Low temperature, smooth, plastic, white-burning, refined dolomite earthenware for modelling or casting. Snow is available in a pugged plastic version and as a casting slip. This is the best choice for use commercial premixed glazes from companies like Duncan, Mayco, Gare, Spectrum, etc.
We have tested Spectrum 700 series glazes the most. On the left is Spectrum 748 fire engine red cone 04 glaze (three coats) on a thrown piece. On the right is Amaco V-388 underglaze covered with Spectrum 700 transparent (3 coats each) on a slip cast piece. Both Snow mugs were glaze fired to cone 05 and bisque fired to cone 04.
Jan 2022: The entire industry is phasing out of the use of talc, it happened suddenly. This new talc-free body replaces the former L213. It is better than L213 in some ways and has some disadvantages.
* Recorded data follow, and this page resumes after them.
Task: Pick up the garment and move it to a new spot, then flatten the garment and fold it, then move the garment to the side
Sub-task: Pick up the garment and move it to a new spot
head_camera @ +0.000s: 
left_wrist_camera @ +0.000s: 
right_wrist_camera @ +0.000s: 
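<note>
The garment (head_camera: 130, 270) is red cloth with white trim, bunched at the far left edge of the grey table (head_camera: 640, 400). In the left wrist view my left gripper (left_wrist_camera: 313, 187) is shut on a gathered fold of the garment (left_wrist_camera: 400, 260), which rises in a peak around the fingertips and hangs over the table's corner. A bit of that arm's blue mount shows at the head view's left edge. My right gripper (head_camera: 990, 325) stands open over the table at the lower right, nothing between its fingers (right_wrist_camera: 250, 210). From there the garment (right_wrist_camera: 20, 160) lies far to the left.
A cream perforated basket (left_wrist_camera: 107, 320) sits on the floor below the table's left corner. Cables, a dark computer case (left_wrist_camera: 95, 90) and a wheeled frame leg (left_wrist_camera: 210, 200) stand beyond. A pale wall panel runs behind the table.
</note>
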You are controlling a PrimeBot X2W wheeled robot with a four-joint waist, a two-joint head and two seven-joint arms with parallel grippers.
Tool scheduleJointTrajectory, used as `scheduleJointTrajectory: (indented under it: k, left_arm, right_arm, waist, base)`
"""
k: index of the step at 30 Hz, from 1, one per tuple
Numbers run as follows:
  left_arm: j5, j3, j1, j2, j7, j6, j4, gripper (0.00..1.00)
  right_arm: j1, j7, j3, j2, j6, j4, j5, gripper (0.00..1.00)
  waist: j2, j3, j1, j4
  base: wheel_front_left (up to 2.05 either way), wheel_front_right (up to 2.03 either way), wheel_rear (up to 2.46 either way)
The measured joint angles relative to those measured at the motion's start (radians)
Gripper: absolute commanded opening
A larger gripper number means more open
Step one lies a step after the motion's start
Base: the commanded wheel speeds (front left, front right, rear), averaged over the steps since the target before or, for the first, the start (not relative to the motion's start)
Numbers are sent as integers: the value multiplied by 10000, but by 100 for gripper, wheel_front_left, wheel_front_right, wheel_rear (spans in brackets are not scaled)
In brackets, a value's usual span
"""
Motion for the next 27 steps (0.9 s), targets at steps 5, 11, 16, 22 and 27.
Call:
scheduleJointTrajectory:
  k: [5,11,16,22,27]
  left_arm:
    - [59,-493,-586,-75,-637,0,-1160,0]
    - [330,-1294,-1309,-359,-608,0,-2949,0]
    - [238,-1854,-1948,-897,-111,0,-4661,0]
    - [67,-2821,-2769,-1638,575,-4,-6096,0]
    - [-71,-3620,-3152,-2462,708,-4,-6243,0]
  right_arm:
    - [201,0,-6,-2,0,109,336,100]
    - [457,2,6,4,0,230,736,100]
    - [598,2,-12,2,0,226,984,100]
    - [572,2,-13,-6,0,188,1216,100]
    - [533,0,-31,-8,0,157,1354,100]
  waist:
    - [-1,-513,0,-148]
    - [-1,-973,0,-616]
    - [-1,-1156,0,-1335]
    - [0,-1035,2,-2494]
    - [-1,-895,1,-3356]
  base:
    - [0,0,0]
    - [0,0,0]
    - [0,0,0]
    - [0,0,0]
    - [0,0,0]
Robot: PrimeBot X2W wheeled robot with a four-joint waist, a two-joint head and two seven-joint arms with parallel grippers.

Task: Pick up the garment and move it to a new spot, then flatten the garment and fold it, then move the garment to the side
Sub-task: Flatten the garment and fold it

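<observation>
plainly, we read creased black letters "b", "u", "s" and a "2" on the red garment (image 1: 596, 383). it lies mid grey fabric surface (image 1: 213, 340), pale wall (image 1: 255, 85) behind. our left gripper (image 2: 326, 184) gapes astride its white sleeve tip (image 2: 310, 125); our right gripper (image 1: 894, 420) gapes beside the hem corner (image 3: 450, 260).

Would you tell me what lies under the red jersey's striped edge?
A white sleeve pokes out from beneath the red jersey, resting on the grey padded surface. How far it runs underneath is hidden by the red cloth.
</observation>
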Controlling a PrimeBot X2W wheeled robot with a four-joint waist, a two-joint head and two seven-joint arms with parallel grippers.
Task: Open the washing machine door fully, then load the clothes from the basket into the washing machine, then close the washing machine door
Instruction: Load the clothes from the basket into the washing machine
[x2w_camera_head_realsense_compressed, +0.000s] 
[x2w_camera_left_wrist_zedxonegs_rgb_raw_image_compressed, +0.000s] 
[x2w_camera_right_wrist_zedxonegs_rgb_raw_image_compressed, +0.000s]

May 2022: Do not expect everything to be exactly the same as with L213. The most important things are: It is highly plastic, dries well, fires white, fits commercial glazes, produces strong ware at cone 06-04.
June 2022: Please read the section below about hydration: In damp climates bisque ware can crack if left out in the air for extended periods.
Snow is highly plastic yet drying performance is excellent (other plastic bodies we made require much more care. Snow is good as-is for hand-building and sculpture but can tolerate sand or grog additions (e.g. 10%) for making large sculptural pieces.
You can make forms that combine plastic elements made from Snow and mold-made elements made from Snow Casting. Use care to keep water content even during drying (since cast sections will likely be thinner than modeled or thrown ones).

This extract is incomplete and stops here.